Il quarto gruppo è rappresentato dai cittadini stranieri che vengono in Italia per lavorare. Una burocrazia lenta e la mancanza di politiche di inclusione ostacolano il loro inserimento nel mercato del lavoro e, spesso, li costringono alla clandestinità e al lavoro nero. I lavoratori immigrati hanno il vantaggio di essere giovani, in età lavorativa, di aver già completato un percorso di istruzione e, contrariamente a quanto si pensa, di godere generalmente di una salute migliore rispetto alla popolazione locale. Costituiscono, dunque, una soluzione immediata alla carenza di lavoratori in settori cruciali per l’economia italiana.

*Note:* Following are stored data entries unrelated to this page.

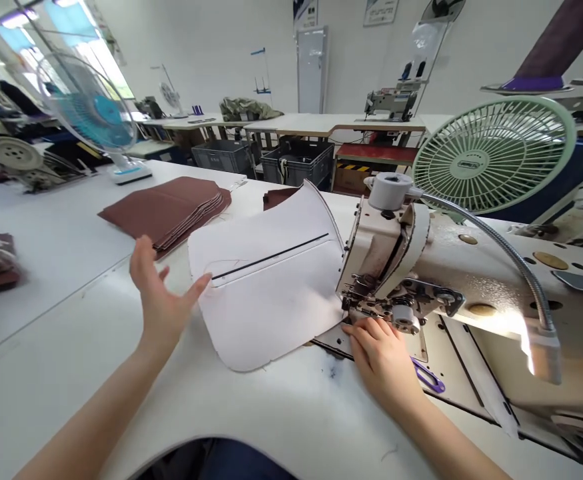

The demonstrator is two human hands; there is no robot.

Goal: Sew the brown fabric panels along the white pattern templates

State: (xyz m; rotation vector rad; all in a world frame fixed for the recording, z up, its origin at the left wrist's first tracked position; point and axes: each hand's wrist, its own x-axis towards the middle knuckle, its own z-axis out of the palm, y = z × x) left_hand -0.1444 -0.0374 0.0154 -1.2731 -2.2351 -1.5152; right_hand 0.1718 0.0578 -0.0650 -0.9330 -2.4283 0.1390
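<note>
A white fabric panel (271, 293) with rounded corners lies at a slant, its right edge by the needle area of a sewing machine (388, 247). Across it runs a black strip (271, 257) beside a stitched line. My left hand (164, 293) is open at the panel's left side, thumb at the strip's end, fingers spread and raised. Close under the machine head, my right hand (384, 357) has its fingers bent together near the presser foot. Its fingertips are partly hidden, and what they hold, if anything, does not show. A purple looped tool (428, 375) lies just beyond that hand.
A stack of brown fabric pieces (171, 210) lies behind my left hand. Beyond the machine stands a green fan (491, 160); a blue fan (96, 113) is far left. A bendable lamp (541, 347) hangs over the machine's right side. Grey crates (298, 163) sit beneath the back table.
</note>
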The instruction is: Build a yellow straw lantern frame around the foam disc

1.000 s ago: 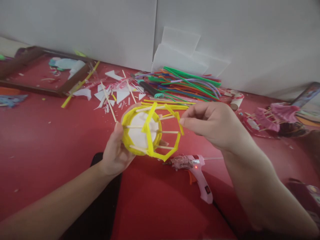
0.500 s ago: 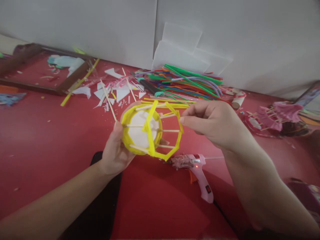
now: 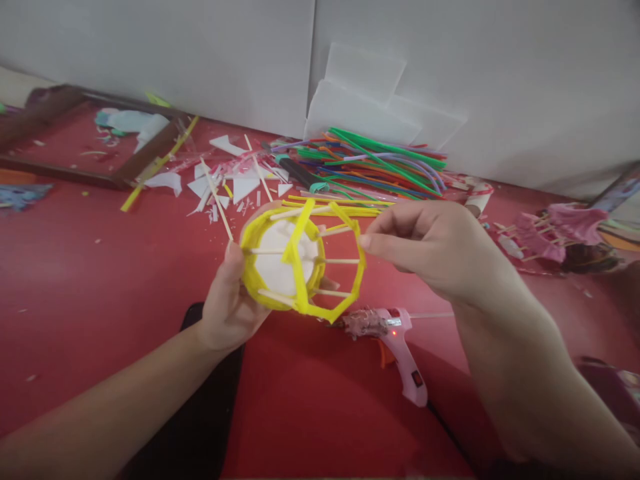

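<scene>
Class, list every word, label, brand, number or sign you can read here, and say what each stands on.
No text can be read anywhere.
Pink plastic glue gun: any marks on its small dark switch are too small to read.
Black-and-teal tool handle: too blurred to read any marking.
Round cage of yellow strips and pale wooden sticks: no lettering shows.

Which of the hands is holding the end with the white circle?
The left hand, cupped around the white circle end of the yellow frame. The right hand instead has its fingertips at the open rim.
</scene>
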A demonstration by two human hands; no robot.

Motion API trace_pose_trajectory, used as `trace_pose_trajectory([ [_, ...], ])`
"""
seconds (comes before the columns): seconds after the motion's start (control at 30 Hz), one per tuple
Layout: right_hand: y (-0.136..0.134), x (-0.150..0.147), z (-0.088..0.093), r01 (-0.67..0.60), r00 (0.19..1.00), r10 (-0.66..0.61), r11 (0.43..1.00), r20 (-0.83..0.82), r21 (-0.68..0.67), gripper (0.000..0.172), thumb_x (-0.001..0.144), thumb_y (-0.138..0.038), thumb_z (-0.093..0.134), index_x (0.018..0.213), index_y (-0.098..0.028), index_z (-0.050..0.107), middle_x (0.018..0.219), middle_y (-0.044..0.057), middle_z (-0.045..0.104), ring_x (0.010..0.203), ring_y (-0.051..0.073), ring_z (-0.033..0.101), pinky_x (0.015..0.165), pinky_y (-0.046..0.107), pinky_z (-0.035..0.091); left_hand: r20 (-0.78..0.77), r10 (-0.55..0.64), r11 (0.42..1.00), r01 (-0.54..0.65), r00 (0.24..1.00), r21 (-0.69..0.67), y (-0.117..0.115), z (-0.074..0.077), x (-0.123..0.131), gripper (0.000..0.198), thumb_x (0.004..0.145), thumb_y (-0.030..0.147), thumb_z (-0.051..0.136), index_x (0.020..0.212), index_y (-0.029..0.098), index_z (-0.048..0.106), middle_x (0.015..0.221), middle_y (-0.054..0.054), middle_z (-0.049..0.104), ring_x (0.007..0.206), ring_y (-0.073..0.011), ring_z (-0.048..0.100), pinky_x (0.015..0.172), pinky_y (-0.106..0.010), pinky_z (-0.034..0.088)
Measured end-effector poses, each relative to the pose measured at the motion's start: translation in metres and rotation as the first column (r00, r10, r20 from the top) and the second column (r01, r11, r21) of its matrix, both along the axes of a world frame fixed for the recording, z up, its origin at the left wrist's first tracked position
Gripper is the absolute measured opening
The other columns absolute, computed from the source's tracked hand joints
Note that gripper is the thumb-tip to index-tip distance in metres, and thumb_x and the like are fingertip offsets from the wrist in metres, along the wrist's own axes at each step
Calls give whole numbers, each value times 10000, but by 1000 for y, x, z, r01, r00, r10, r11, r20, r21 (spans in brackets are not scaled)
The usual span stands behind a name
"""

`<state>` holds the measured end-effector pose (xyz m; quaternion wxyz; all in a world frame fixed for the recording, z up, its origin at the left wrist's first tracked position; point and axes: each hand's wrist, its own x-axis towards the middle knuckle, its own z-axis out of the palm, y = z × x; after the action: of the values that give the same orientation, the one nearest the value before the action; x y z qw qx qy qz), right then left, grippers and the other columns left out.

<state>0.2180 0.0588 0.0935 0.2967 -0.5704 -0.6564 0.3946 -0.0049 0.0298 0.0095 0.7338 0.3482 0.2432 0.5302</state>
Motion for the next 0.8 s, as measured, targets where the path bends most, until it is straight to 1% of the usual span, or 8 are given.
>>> trace_pose_trajectory([
  [0.13,-2,4,6,-39,998,38,999,54,15,173,779,-354,783,693,-213,735,608,-10,619,526,107,484,479,276,343,-35,54,999,-55,998,-3,-1,2,1,621,827,719,699,1234,253,752,1279,-94,769,1419,-452,528,1091,-683,482],
  [0.23,-2,6,6,-59,996,59,998,69,5,188,777,-392,810,707,-222,768,604,-7,624,528,114,493,482,282,358,-51,78,997,-79,996,-18,-1,3,1,678,826,743,682,1305,264,715,1327,-94,748,1429,-447,518,1101,-669,487],
  [0.4,-1,5,3,-96,995,96,995,30,-15,267,763,-487,846,702,-235,781,620,9,646,541,132,519,485,296,394,-43,-11,1000,11,999,9,0,3,-1,677,844,751,653,1320,272,710,1357,-96,731,1393,-458,553,1049,-649,540],
  [0.5,-1,5,4,-99,995,100,995,25,-23,288,758,-505,850,702,-232,778,645,18,663,565,141,539,493,296,407,-33,-15,999,16,999,32,2,3,0,667,829,745,679,1311,285,714,1340,-80,741,1371,-450,578,1049,-648,540],
  [0.63,1,7,7,-106,994,106,994,-17,-34,313,744,-520,865,709,-228,758,626,-2,620,547,116,496,484,282,379,-18,78,997,-78,997,-21,2,9,4,665,822,704,712,1342,290,689,1328,-69,750,1404,-435,550,1097,-655,506],
  [0.7,2,9,6,-124,990,119,991,-78,-56,318,741,-518,871,728,-226,746,621,-17,592,529,101,461,470,274,354,-11,123,991,-124,992,-46,2,11,6,682,844,672,698,1407,293,636,1317,-69,755,1448,-429,503,1117,-660,489],
  [0.8,6,10,2,-181,970,157,976,-185,-120,330,724,-514,884,785,-225,738,627,-37,566,504,85,418,445,259,325,-12,152,986,-152,988,-67,3,12,7,715,887,639,641,1488,260,554,1248,-87,781,1489,-424,447,1121,-677,474],
])
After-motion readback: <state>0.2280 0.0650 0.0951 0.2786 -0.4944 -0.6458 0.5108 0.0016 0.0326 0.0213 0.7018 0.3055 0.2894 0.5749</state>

In conclusione, il paradosso demografico italiano non è solo una questione di numeri, ma il risultato di scelte politiche ed economiche che hanno trascurato il potenziale di alcune categorie fondamentali della forza lavoro. Donne, giovani, lavoratori altamente qualificati ed immigrati rappresentano una risorsa preziosa che, se adeguatamente valorizzata, potrebbe contribuire in modo significativo alla crescita economica e al riequilibrio demografico del Paese. Investire in politiche di inclusione, formazione e valorizzazione del capitale umano non è solo auspicabile, ma necessario per garantire un futuro sostenibile all’Italia, evitando che il declino demografico si traduca in un freno irreversibile per lo sviluppo.